> [Directions]
Beneath this line is the data. Output exactly the lines from the line with "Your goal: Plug" to the line with "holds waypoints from", both ends included, and nothing more.

<<<<

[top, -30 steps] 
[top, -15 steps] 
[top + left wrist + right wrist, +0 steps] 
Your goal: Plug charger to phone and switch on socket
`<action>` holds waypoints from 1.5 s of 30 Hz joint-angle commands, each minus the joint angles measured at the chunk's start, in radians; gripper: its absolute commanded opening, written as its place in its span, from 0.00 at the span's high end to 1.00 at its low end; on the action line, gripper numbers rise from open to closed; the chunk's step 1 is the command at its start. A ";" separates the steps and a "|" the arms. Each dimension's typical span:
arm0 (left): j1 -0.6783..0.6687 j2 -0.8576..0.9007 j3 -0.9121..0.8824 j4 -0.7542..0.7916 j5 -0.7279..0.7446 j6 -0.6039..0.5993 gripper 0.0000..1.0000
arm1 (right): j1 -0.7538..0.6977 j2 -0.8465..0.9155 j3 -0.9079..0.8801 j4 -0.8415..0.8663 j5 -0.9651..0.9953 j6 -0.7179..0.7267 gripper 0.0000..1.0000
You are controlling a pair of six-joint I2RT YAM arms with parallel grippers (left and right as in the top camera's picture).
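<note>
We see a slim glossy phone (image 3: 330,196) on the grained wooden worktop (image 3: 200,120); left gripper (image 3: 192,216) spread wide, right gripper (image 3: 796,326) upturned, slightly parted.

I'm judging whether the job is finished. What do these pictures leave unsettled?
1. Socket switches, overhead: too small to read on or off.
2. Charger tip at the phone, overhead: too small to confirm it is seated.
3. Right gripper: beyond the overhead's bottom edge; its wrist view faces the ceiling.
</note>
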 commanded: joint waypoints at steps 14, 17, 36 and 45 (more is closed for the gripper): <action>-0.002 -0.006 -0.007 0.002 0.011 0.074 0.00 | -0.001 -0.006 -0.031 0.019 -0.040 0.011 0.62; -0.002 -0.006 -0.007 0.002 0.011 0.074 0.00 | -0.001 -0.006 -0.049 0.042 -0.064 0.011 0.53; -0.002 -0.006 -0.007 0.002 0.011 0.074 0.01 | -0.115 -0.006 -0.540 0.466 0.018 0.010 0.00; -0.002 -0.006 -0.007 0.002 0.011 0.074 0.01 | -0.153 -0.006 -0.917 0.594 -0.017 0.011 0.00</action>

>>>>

> [The completed task]
Your goal: Plug charger to phone and switch on socket
`<action>` holds waypoints from 1.5 s of 30 Hz joint-angle commands, each minus the joint angles measured at the chunk's start, in radians; gripper: its absolute commanded opening, written as its place in its span, from 0.00 at the span's high end to 1.00 at its low end; on the action line, gripper numbers rise from open to closed; the chunk's step 1 is the command at its start. A ";" separates the steps and a "|" the arms. Each dimension's typical span:

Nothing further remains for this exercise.